Gerhard Bäcker, Prof. Dr., geboren 1947 in Wülfrath ist Senior Professor im Institut Arbeit und Qualifikation der Universität Duisburg-Essen. Bis zur Emeritierung Inhaber des Lehrstuhls "Soziologie des Sozialstaates" in der Fakultät für Gesellschaftswissenschaften der Universität Duisburg-Essen. Forschungsschwerpunkte: Theorie und Empirie des Wohlfahrtsstaates in Deutschland und im internationalen Vergleich, Ökonomische Grundlagen und Finanzierung des Sozialstaates, Systeme der sozialen Sicherung, insbesondere Alterssicherung, Arbeitsmarkt und Arbeitsmarktpolitik, Lebenslagen- und Armutsforschung.


Ernst Kistler

Ernst Kistler, Prof.
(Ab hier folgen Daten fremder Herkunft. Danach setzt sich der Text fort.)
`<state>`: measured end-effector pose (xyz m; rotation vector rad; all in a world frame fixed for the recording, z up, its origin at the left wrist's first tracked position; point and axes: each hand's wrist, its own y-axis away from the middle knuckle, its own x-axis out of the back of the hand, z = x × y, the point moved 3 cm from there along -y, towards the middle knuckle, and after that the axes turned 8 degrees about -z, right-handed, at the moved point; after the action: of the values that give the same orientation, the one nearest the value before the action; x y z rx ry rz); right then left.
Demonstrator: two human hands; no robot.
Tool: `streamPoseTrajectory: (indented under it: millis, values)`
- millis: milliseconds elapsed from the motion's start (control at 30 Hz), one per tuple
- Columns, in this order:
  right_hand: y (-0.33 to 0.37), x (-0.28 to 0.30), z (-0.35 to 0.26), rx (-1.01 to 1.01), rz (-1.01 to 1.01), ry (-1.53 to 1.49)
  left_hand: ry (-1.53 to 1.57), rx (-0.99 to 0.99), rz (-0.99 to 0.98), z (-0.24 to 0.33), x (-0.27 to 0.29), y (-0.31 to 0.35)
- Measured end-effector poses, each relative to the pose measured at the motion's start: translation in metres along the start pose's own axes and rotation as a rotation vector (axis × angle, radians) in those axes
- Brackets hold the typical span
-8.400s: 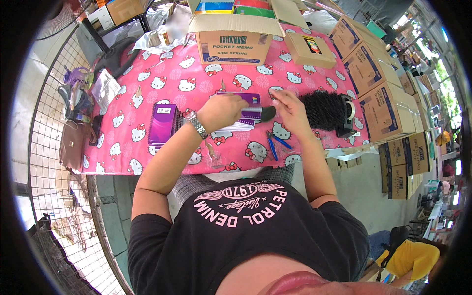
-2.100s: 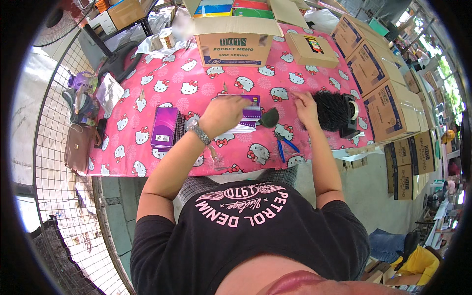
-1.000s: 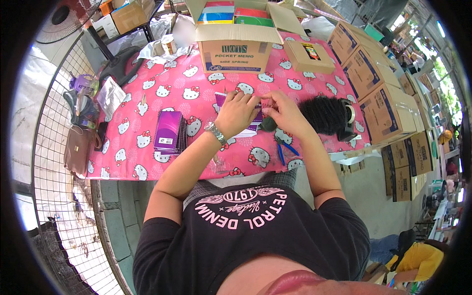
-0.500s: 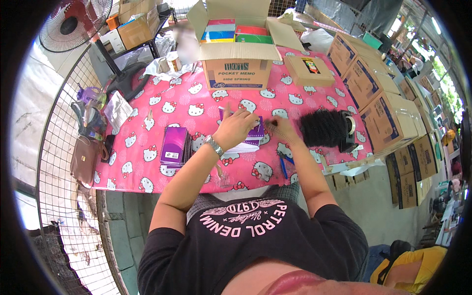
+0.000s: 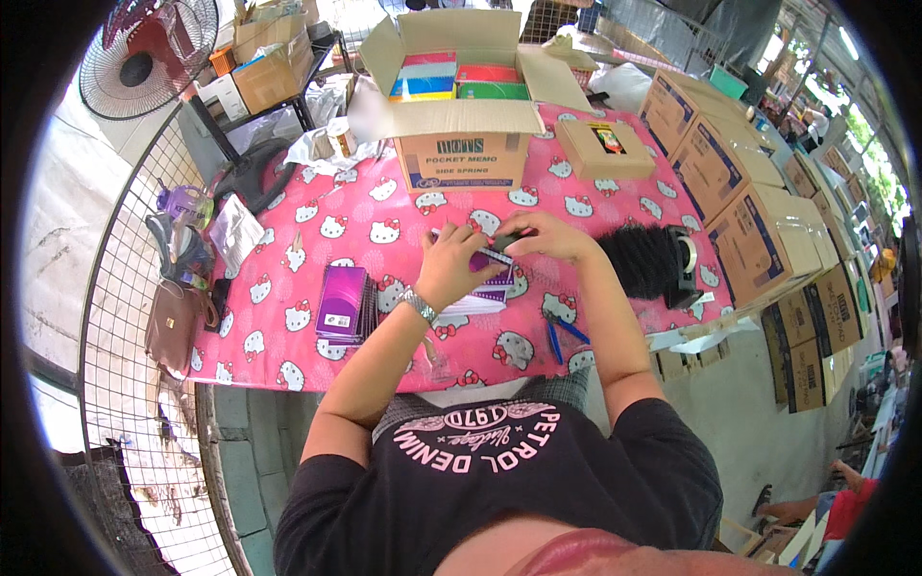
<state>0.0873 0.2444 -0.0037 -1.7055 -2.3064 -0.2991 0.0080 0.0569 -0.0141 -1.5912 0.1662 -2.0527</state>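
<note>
My left hand (image 5: 451, 267), with a watch on its wrist, is closed on a small purple notebook (image 5: 492, 259) above the table. At that notebook's far right edge, my right hand (image 5: 549, 238) pinches a short dark piece, which looks like a black spiral binding coil (image 5: 515, 240); the fingers partly cover it. Loose purple-edged page blocks (image 5: 473, 305) lie beneath my left hand. A stack of purple spiral notebooks (image 5: 343, 300) sits left of my left wrist. Right of my right forearm is a heap of black spiral coils (image 5: 629, 261). Blue-handled pliers (image 5: 559, 336) lie nearer me.
An open carton (image 5: 461, 158) of colored notebooks stands at the back of the pink patterned table (image 5: 279, 346). A flat brown box (image 5: 603, 152) is beside it, a tape dispenser (image 5: 686, 264) at the right edge. Stacked cartons (image 5: 759, 230) line the right side; a brown bag (image 5: 175, 326) sits left.
My right hand has moved slightly left and up, bringing the dark piece to the notebook's edge. My left hand keeps its hold on the notebook. The view has shifted slightly.
</note>
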Motion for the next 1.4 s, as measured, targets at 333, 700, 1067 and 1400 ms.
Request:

Dr., geboren 1952 in Windach/Ammersee ist Direktor des Internationalen Instituts für Empirische Sozialökonomie, INIFES gGmbH in Stadtbergen bei Augsburg. Forschungsschwerpunkte: Sozial- und Arbeitsmarktberichterstattung, Demografie, Sozialpolitik, Armutsforschung.